A word-for-word repetition of all the entries is required.

···

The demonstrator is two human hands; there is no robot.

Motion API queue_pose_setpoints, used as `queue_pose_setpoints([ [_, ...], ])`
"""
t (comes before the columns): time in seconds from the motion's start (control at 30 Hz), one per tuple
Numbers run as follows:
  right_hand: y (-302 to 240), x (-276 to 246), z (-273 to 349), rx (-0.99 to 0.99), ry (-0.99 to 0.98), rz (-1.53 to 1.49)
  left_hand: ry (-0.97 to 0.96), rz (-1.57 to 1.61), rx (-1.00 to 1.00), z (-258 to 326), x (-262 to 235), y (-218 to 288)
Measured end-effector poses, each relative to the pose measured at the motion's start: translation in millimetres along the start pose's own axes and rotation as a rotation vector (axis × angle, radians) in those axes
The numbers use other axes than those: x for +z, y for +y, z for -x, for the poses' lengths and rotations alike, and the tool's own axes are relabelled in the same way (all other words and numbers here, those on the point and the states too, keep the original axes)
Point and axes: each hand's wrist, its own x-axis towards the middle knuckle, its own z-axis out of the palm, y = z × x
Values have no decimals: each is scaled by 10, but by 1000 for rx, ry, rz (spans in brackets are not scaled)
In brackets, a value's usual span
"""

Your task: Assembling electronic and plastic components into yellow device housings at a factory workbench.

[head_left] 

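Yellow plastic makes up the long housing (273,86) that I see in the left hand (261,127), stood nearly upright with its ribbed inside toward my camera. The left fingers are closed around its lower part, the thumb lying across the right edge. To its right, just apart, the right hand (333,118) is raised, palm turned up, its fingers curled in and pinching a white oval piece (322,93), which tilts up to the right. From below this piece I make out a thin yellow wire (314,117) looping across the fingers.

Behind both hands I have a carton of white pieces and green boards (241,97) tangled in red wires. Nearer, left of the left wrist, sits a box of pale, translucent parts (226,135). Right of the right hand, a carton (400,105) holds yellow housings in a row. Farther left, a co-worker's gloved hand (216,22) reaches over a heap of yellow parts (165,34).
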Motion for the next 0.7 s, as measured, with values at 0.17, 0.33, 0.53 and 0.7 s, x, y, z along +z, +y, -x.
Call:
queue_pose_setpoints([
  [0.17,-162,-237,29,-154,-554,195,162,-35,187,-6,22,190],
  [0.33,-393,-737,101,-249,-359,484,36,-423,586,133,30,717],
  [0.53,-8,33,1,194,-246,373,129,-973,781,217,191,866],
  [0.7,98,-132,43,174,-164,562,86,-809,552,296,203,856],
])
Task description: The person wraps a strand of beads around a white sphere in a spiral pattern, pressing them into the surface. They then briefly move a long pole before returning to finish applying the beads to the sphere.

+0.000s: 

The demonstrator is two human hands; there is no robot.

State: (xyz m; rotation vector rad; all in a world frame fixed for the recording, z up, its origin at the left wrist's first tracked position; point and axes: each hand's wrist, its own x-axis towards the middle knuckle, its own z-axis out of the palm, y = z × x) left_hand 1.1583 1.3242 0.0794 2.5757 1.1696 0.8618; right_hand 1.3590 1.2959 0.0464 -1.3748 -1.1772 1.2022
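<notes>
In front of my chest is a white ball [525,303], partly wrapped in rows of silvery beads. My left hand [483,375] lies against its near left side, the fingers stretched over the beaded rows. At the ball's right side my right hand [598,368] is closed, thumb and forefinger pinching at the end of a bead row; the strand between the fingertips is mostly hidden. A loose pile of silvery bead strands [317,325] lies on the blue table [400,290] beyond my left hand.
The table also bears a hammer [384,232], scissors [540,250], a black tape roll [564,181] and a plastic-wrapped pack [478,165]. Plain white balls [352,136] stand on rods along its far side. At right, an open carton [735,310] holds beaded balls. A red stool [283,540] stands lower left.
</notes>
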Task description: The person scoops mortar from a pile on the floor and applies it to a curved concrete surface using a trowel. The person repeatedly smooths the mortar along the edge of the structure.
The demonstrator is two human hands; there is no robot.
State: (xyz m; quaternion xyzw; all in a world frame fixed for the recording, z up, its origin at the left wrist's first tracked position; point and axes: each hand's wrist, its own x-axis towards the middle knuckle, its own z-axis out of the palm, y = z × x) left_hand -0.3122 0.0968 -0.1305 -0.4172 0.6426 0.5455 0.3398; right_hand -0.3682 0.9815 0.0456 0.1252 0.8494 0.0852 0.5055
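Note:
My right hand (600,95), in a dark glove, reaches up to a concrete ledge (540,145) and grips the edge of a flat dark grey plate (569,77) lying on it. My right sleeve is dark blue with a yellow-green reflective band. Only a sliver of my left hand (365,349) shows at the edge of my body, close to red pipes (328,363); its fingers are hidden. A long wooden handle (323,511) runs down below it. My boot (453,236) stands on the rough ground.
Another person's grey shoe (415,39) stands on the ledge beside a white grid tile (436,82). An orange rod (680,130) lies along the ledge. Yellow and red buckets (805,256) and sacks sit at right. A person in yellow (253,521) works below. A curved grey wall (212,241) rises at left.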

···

> **OUTPUT**
The demonstrator is two human hands; there is no robot.

Motion API queue_pose_setpoints, used as `queue_pose_setpoints([ [_, ...], ])`
"""
t (comes before the columns): time in seconds from the motion's start (control at 30 Hz), one per tuple
Numbers run as follows:
  right_hand: y (-302 to 240), x (-276 to 246), z (-273 to 349), rx (-0.99 to 0.99), ry (-0.99 to 0.98), rz (-1.53 to 1.49)
  left_hand: ry (-0.97 to 0.96), rz (-1.57 to 1.61), rx (-1.00 to 1.00), z (-258 to 326), x (-262 to 235), y (-218 to 288)
Measured end-effector poses, each relative to the pose measured at the motion's start: translation in millimetres along the start pose's own axes and rotation as a rotation vector (axis × angle, radians) in those axes
The numbers use other axes than those: x for +z, y for +y, z for -x, for the poses' lengths and rotations alike, and the tool's own axes are relabelled in the same way (all other words and numbers here, those on the point and the states too, keep the original axes)
Point and axes: each hand's wrist, its own x-axis towards the middle knuckle, its own z-axis out of the palm, y = z × x
Values have no decimals: each is scaled by 10, but by 1000 for rx, ry, rz (spans in brackets are not scaled)
In brackets, a value's usual span
"""

Your task: Assembling electronic and plastic components into yellow device housings at a factory workbench.

[head_left] 

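Yellow plastic makes up the long housing (273,86) that I see in the left hand (261,127), stood nearly upright with its ribbed inside toward my camera. The left fingers are closed around its lower part, the thumb lying across the right edge. To its right, just apart, the right hand (333,118) is raised, palm turned up, its fingers curled in and pinching a white oval piece (322,93), which tilts up to the right. From below this piece I make out a thin yellow wire (314,117) looping across the fingers.

Behind both hands I have a carton of white pieces and green boards (241,97) tangled in red wires. Nearer, left of the left wrist, sits a box of pale, translucent parts (226,135). Right of the right hand, a carton (400,105) holds yellow housings in a row. Farther left, a co-worker's gloved hand (216,22) reaches over a heap of yellow parts (165,34).
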Motion for the next 0.7 s, as measured, with values at 0.17, 0.33, 0.53 and 0.7 s, x, y, z along +z, +y, -x.
Call:
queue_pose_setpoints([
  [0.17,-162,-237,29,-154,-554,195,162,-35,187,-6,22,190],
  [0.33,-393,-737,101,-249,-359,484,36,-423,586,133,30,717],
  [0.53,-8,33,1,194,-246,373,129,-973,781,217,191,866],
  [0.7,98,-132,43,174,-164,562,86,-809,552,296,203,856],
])
Task description: The person wraps a strand of beads around a white sphere in a spiral pattern, pressing them into the surface. They then briefly move a long pole before returning to finish applying the beads to the sphere.

+0.000s: 

The demonstrator is two human hands; there is no robot.

State: (xyz m; rotation vector rad; all in a world frame fixed for the recording, z up, its origin at the left wrist's first tracked position; point and axes: each hand's wrist, its own x-axis towards the middle knuckle, its own z-axis out of the palm, y = z × x) left_hand 1.1583 1.3242 0.0794 2.5757 1.1696 0.8618; right_hand 1.3590 1.2959 0.0464 -1.3748 -1.1772 1.2022
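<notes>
In front of my chest is a white ball [525,303], partly wrapped in rows of silvery beads. My left hand [483,375] lies against its near left side, the fingers stretched over the beaded rows. At the ball's right side my right hand [598,368] is closed, thumb and forefinger pinching at the end of a bead row; the strand between the fingertips is mostly hidden. A loose pile of silvery bead strands [317,325] lies on the blue table [400,290] beyond my left hand.
The table also bears a hammer [384,232], scissors [540,250], a black tape roll [564,181] and a plastic-wrapped pack [478,165]. Plain white balls [352,136] stand on rods along its far side. At right, an open carton [735,310] holds beaded balls. A red stool [283,540] stands lower left.
</notes>
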Task description: The person scoops mortar from a pile on the floor and applies it to a curved concrete surface using a trowel. The person repeatedly smooths the mortar along the edge of the structure.
The demonstrator is two human hands; there is no robot.
State: (xyz m; quaternion xyzw; all in a world frame fixed for the recording, z up, its origin at the left wrist's first tracked position; point and axes: each hand's wrist, its own x-axis towards the middle knuckle, its own z-axis out of the palm, y = z × x) left_hand -0.3122 0.0968 -0.1305 -0.4172 0.6426 0.5455 0.3398; right_hand -0.3682 0.9815 0.0456 0.1252 0.8494 0.0852 0.5055
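Note:
My right hand (600,95), in a dark glove, reaches up to a concrete ledge (540,145) and grips the edge of a flat dark grey plate (569,77) lying on it. My right sleeve is dark blue with a yellow-green reflective band. Only a sliver of my left hand (365,349) shows at the edge of my body, close to red pipes (328,363); its fingers are hidden. A long wooden handle (323,511) runs down below it. My boot (453,236) stands on the rough ground.
Another person's grey shoe (415,39) stands on the ledge beside a white grid tile (436,82). An orange rod (680,130) lies along the ledge. Yellow and red buckets (805,256) and sacks sit at right. A person in yellow (253,521) works below. A curved grey wall (212,241) rises at left.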

With that, the exercise is done.